Chapter 6 Conclusion

For this exploratory data analysis project, we collected professional music review scores from Metacritic, user music review scores from Rate Your Music, and popularity data from Spotify. Our goal was to explore the relationship between professional music scores and user scores at the album level and the link between album popularity and its rating. Here are some of the main takeaways.

6.1 Takeaways

  1. The data distributions for both Metacritic ratings and RYM ratings are left-skewed and unimodal.
  2. In the RYM ratings dataset, there are very few albums with high vote counts but low ratings. And the range of ratings for the low-voted albums covers almost all of the available range.
  3. The top 15 artists on Metacritic do not intersect with the top 15 artists on RYM. This may indicate the divide between the musical tastes of professional judges and the musical tastes of the general public.
  4. Professional ratings are positively correlated with user ratings on the whole, but the confidence in such judgments is not very strong in the low scoring areas.
  5. Spotify’s popularity data distribution is right-skewed and single-peaked.
  6. The maximum, minimum, average and median popularity of songs in an album are positively related overall. However, some albums have large variance in popularity within albums, which is an exception.
  7. The higher the Danceability of a song the more popular it is, in contrast to Instrumentalness which has a negative relationship with the popularity of a song.
  8. There is no linear relationship between the rating of an album and its popularity.
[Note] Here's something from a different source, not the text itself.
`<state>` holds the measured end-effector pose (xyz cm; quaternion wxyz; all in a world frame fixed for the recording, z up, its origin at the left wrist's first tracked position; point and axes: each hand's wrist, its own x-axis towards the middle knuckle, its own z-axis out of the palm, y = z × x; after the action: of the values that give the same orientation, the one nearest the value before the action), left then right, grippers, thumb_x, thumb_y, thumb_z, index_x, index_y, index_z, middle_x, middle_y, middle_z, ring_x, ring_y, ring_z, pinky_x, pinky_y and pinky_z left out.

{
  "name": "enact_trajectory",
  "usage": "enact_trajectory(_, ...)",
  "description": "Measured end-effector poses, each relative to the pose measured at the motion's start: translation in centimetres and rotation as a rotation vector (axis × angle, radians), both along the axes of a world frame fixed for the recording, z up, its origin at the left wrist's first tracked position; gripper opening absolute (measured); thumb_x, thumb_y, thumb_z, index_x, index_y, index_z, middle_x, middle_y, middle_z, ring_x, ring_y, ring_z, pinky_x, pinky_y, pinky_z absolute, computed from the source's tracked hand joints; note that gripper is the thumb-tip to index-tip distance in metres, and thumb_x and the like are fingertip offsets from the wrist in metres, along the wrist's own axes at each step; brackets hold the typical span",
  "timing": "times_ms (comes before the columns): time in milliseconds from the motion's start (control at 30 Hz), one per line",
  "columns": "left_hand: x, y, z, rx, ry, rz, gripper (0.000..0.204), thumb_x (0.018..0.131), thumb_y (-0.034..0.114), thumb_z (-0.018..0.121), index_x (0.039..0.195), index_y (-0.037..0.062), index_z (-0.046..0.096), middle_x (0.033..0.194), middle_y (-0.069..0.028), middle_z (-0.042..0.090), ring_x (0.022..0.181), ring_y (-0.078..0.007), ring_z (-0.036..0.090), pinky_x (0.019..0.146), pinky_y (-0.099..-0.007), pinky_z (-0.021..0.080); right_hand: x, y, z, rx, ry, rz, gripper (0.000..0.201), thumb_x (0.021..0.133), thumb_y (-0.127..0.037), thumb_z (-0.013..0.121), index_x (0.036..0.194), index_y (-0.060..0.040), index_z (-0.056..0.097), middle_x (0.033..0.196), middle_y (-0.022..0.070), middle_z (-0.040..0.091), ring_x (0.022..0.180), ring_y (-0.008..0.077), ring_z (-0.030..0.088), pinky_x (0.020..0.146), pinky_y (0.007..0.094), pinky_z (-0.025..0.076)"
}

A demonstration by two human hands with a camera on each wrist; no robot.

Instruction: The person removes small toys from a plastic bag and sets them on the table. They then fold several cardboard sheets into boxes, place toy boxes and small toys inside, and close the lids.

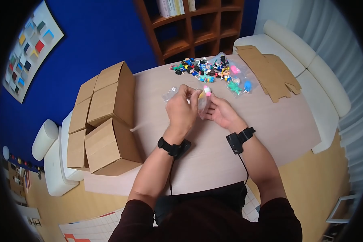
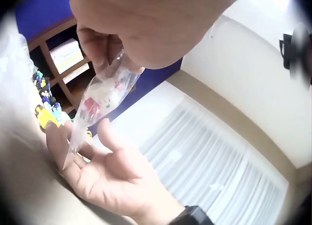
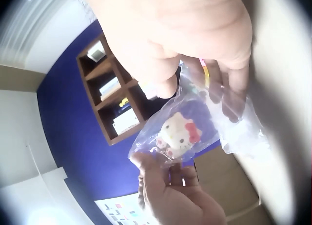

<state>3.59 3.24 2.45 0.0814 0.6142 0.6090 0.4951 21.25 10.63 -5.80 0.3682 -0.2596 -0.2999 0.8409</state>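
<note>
A small clear plastic bag (image 3: 146, 137) hangs between my two hands above the table. Inside it is a white cat figurine (image 3: 176, 133) with a red bow, seen through the film. My left hand (image 1: 182, 108) pinches one end of the bag between thumb and fingertips, close to the figurine. The right hand (image 1: 224, 113) is at the other end, its fingers (image 2: 58, 142) loosely extended behind the film and its thumb held apart. Just beyond the left hand, another clear plastic bag (image 1: 170, 94) lies on the table.
Several cardboard boxes (image 1: 113, 141) stand on the table's left side (image 1: 153, 88). A pile of colourful figurines (image 1: 201, 69) lies at the back, with bagged figurines (image 1: 234, 86) at its right. Flattened cardboard (image 1: 270, 72) is at the back right, near a white sofa (image 1: 330, 84).
</note>
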Motion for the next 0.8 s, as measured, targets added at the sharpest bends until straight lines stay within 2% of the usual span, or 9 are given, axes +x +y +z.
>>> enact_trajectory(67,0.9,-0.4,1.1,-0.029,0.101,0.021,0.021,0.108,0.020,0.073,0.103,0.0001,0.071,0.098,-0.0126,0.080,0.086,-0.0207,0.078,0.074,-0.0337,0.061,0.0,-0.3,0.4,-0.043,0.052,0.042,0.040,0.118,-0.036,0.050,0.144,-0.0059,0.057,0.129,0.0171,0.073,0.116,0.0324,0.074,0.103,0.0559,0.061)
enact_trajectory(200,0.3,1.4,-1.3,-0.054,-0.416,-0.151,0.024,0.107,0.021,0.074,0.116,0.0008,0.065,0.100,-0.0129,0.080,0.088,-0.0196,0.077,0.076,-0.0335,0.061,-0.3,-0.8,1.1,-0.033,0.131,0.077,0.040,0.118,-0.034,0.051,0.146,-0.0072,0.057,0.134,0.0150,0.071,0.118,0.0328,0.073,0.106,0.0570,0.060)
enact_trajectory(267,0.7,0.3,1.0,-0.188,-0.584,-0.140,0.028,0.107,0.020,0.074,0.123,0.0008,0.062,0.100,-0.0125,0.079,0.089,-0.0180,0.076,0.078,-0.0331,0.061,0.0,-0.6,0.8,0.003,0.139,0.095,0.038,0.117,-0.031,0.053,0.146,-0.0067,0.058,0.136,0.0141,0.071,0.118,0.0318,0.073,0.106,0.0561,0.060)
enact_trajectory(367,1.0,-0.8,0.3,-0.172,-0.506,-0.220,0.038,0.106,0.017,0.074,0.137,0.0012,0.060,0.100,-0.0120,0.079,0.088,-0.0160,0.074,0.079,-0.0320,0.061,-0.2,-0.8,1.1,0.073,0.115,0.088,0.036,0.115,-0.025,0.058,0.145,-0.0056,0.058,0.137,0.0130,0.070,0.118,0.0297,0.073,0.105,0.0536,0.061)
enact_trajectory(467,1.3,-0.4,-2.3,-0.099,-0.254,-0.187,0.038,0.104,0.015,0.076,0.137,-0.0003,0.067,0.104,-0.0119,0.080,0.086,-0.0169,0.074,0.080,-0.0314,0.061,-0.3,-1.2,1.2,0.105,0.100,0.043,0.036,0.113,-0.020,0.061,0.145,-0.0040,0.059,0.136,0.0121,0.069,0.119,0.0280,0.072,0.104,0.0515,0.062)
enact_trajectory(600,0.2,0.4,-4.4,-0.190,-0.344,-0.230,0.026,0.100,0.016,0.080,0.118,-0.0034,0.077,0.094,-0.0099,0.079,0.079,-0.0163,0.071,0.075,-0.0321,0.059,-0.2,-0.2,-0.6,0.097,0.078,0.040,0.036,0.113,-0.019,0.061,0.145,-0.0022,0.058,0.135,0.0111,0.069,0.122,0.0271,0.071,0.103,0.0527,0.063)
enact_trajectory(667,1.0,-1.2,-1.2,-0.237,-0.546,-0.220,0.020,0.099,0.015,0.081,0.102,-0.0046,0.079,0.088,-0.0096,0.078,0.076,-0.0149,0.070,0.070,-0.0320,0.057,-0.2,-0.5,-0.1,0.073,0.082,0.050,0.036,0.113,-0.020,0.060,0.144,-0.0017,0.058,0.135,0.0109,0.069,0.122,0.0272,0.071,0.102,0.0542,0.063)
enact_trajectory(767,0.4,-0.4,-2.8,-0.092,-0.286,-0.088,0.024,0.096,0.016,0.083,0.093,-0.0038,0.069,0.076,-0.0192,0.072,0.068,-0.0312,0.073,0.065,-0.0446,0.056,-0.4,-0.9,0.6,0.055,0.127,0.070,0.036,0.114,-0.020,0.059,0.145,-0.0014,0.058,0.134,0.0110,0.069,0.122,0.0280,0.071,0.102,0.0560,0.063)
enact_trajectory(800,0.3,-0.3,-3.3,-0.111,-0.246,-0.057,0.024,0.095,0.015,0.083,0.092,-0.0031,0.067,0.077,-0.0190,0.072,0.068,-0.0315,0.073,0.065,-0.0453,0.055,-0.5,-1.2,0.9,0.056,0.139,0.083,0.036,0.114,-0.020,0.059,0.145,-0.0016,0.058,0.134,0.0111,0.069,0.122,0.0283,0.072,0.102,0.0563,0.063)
In general, albums with moderate ratings have lower popularity and cover a wider range of popularity. Albums with very high or very low ratings have a higher popularity and a smaller range. In addition, albums with low popularity ratings are generally mediocre, while albums with high popularity ratings have a large variance.

6.2 Limitations & Future Direction

Although our collected dataset is large and covers three different sources, there are still many more aspects of an album regarding review and stream we can consider:

  1. Real and converted streams. Spotify only gives us a variable called popularity which is returned by a closed source algorithm. To better capture the popularity of an album, we can find real stream data. For example, data provided by ChartMasters and Billboard.
  2. More platforms. This project only considers one streaming platform; in the future, we can collect data from more streaming platforms like Apple Music and YouTube. However, the reason we haven’t consider these platforms yet is that they lack usable APIs.
  3. Specific critics. Metacritic aggregates the reviews from some critics. However, it doesn’t cover some famous critics like Pitchfork. Therefore, we can look into the data from some specific critics. This can also review the taste, appreciation, and influence of the critics.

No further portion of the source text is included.